Greenpeace launches campaign to change Bitcoin code

What

Greenpeace, along with other climate groups, has launched a new campaign to change Bitcoin to a more environmentally friendly consensus protocol

Why

Greenpeace says that the energy required to mine Bitcoin comes mostly from fossil fuels

What next

The campaign plans to launch a series of adverts putting pressure on well-known crypto boosters, including Tesla CEO Elon Musk and Twitter founder Jack Dorsey, who it says have a “responsibility to help clean up Bitcoin”

The story

Greenpeace alongside other climate groups has launched a new campaign aiming to get developers to change Bitcoin’s consensus protocol to one that is more ‘more environmentally friendly’.

The campaign, entitled ‘Change the code, not the climate’, aims to put pressure on key industry leaders including influencers like Elon Musk and Bitcoin miners into moving to a new consensus protocol.

In a statement, the group said:

“If only 30 people — the key miners, exchanges, and core developers who build and contribute to Bitcoin’s code — agreed to reinvent proof-of-work mining or move to a low-energy protocol, Bitcoin would stop polluting the planet.”

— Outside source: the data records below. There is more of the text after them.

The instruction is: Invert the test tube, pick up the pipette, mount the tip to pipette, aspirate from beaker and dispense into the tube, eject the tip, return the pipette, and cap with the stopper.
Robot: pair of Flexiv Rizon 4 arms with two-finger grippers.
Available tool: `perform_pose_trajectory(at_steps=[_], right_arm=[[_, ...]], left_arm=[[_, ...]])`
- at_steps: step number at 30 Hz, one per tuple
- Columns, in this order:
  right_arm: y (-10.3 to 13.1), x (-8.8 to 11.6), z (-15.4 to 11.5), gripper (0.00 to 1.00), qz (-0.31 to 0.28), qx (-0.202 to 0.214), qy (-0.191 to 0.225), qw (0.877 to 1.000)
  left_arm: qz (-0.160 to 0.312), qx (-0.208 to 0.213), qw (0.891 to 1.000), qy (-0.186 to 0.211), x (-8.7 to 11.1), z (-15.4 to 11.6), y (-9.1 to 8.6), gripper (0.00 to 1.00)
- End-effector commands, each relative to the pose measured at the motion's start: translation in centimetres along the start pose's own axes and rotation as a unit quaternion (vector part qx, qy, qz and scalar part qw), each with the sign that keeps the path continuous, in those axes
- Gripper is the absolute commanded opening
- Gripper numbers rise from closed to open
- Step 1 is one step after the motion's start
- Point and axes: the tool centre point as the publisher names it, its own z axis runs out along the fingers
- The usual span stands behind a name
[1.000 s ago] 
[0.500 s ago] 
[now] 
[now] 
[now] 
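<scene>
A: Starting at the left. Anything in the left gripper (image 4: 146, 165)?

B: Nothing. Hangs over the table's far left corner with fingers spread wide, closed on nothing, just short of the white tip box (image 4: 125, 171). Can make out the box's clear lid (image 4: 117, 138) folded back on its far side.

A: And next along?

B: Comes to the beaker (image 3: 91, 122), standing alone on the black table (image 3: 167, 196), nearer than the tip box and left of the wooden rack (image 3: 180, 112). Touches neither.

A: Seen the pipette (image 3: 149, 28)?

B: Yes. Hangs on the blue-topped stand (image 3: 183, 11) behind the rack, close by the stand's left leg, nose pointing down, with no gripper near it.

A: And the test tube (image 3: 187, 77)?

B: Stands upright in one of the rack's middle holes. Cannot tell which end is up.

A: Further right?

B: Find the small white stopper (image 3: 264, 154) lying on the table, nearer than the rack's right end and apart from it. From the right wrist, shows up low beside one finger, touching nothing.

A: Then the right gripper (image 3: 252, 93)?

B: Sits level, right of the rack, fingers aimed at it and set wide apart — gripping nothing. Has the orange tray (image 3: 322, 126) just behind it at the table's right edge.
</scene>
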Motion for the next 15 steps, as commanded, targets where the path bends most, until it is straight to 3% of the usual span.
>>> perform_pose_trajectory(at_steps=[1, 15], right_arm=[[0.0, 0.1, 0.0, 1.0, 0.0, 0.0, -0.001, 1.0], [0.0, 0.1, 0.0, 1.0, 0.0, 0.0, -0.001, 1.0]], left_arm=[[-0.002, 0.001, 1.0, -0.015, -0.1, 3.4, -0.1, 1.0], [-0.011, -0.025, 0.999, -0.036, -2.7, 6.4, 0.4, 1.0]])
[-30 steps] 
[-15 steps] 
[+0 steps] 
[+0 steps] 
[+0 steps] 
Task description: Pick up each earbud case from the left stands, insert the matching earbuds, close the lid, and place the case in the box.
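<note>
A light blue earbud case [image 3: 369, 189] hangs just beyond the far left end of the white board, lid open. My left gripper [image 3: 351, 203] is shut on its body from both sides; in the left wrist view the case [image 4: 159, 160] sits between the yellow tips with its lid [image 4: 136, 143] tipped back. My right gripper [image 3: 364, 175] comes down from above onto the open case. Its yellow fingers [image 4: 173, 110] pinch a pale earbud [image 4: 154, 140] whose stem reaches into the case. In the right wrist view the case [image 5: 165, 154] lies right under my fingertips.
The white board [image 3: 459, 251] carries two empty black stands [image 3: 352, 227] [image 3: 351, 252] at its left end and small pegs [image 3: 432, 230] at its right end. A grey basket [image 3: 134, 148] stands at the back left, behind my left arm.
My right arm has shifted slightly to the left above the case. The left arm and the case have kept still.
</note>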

Greenpeace cites concerns that most of the energy used to mine Bitcoin comes from fossil fuels, and that miners are using coal waste and natural gas to fuel their operations. These concerns have been widely disputed, with a number of research papers from organisations such as Square noting that the majority of energy used to mine Bitcoin actually comes from renewable sources and incentivises cleaner energy.

While Greenpeace was among many organisations happy to accept Bitcoin as payment between 2014 to 2021, it later announced it was halting Bitcoin donations due to environmental concerns.